◆ Exercise instructions: How many lines in the records below contain the word "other"? Reply with the number alone.

** Opening Material provided block **

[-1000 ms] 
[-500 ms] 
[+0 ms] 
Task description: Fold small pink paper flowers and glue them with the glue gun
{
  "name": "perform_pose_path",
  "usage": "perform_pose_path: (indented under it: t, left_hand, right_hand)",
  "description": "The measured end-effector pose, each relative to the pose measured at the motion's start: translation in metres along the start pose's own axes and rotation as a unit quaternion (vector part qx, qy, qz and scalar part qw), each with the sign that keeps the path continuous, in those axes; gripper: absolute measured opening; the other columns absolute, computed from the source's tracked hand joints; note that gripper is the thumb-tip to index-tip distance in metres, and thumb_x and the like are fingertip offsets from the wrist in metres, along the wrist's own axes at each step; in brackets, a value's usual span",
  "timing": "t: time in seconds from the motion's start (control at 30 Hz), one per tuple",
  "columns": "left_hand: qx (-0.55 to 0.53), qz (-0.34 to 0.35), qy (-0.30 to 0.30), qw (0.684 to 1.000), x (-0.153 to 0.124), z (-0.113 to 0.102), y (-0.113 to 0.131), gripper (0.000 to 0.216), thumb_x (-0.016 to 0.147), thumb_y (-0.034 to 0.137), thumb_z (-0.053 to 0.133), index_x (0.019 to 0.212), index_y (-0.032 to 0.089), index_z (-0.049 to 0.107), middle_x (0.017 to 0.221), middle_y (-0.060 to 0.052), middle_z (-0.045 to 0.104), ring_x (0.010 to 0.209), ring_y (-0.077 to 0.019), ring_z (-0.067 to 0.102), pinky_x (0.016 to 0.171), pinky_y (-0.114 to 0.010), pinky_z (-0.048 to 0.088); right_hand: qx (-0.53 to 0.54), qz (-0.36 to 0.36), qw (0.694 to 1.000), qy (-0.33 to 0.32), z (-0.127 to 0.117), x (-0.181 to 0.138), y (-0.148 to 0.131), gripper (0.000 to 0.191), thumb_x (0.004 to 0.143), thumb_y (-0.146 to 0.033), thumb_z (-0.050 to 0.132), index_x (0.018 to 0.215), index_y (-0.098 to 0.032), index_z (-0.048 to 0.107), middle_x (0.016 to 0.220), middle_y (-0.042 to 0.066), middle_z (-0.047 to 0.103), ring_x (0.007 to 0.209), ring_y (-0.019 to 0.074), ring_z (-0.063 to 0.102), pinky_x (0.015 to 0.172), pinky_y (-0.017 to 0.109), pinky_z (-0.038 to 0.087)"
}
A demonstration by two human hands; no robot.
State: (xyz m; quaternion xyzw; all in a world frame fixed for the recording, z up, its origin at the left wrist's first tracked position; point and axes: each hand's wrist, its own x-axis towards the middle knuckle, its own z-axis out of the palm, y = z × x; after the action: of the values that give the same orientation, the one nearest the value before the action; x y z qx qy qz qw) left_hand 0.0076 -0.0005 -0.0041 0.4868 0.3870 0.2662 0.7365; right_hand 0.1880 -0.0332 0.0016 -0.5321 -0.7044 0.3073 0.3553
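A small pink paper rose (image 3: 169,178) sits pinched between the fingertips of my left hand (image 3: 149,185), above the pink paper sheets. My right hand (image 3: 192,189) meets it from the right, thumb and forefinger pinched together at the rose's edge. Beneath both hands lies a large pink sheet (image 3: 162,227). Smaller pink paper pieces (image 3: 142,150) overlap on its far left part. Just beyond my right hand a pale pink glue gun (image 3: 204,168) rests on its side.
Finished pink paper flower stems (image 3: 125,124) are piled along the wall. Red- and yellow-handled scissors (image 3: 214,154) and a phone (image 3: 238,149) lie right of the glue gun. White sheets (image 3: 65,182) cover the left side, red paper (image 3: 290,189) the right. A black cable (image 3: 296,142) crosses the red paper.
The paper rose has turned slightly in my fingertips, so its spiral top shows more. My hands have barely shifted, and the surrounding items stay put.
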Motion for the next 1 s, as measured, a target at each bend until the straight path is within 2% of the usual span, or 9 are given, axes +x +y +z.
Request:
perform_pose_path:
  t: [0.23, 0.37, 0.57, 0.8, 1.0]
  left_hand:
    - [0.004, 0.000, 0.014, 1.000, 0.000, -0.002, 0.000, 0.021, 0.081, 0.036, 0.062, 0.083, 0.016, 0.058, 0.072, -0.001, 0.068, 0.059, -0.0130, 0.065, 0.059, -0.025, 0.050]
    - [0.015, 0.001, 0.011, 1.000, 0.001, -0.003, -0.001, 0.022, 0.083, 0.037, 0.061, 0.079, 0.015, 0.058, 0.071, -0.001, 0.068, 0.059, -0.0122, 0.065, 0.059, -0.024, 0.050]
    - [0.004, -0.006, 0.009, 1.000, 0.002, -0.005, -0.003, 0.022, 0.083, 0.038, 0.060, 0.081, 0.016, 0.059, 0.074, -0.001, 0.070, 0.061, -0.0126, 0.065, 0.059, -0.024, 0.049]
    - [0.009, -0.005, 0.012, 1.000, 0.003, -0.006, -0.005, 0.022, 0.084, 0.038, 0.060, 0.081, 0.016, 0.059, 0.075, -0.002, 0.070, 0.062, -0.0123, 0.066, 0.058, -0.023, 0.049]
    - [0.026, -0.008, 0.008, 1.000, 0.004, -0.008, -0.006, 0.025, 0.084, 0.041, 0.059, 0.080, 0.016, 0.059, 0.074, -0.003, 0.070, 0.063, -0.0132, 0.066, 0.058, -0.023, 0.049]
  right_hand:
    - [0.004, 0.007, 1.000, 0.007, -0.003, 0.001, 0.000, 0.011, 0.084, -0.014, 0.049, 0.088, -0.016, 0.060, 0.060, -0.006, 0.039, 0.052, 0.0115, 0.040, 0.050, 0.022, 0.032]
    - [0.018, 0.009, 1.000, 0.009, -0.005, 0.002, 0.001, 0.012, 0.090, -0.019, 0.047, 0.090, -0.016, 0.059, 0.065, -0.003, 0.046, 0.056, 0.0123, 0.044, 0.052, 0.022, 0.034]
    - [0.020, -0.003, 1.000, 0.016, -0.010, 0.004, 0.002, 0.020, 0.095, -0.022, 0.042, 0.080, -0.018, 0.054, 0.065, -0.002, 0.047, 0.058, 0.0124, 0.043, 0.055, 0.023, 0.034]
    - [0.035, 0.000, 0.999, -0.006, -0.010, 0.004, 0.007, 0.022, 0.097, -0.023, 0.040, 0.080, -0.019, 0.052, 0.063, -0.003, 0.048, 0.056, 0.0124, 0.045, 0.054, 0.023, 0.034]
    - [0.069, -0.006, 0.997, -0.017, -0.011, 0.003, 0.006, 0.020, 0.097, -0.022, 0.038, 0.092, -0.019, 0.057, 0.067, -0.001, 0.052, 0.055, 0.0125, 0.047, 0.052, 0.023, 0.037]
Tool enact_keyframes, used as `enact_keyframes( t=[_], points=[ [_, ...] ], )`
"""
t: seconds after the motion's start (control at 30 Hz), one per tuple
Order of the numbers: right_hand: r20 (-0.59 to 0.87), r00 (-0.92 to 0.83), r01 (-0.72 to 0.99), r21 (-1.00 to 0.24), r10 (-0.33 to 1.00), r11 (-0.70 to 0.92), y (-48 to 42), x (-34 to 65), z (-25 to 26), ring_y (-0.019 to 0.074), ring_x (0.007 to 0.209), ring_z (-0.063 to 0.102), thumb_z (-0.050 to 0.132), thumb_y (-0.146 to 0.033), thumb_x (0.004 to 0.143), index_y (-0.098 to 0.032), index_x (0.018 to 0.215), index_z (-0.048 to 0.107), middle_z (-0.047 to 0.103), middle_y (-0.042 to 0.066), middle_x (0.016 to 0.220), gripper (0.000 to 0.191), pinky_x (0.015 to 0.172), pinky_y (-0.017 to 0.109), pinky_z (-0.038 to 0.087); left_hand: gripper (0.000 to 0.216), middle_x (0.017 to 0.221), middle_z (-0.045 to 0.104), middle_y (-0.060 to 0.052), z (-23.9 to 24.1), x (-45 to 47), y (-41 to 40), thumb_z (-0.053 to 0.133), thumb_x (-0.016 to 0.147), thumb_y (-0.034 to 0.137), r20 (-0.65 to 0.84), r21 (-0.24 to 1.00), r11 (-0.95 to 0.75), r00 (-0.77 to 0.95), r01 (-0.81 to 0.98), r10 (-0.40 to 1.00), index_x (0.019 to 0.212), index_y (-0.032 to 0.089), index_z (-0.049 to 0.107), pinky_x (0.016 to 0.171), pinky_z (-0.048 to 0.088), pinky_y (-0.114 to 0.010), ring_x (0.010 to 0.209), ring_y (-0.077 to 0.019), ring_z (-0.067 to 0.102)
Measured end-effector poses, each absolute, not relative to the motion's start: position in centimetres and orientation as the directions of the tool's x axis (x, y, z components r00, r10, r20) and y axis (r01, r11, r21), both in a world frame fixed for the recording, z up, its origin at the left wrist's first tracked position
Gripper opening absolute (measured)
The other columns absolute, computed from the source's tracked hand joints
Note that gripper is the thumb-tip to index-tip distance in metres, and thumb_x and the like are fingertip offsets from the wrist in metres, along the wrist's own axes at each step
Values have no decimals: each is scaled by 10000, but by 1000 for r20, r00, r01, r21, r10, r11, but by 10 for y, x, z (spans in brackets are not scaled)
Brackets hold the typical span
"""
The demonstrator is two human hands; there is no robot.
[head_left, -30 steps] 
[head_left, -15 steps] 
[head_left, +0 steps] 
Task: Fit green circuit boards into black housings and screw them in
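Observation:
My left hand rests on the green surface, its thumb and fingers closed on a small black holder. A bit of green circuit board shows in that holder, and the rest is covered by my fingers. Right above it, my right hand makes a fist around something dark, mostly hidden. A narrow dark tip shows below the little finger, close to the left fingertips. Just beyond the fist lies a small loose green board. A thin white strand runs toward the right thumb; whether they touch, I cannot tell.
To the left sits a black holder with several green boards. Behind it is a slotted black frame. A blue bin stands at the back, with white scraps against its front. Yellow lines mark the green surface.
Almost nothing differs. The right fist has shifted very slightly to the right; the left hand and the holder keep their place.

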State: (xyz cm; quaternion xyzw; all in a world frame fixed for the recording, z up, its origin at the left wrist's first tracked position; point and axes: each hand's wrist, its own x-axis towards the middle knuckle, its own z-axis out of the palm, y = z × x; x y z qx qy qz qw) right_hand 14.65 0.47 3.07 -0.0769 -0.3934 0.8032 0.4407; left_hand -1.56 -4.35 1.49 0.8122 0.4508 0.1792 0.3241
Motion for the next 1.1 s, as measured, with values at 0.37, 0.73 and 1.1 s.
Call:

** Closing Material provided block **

◆ The answer: 2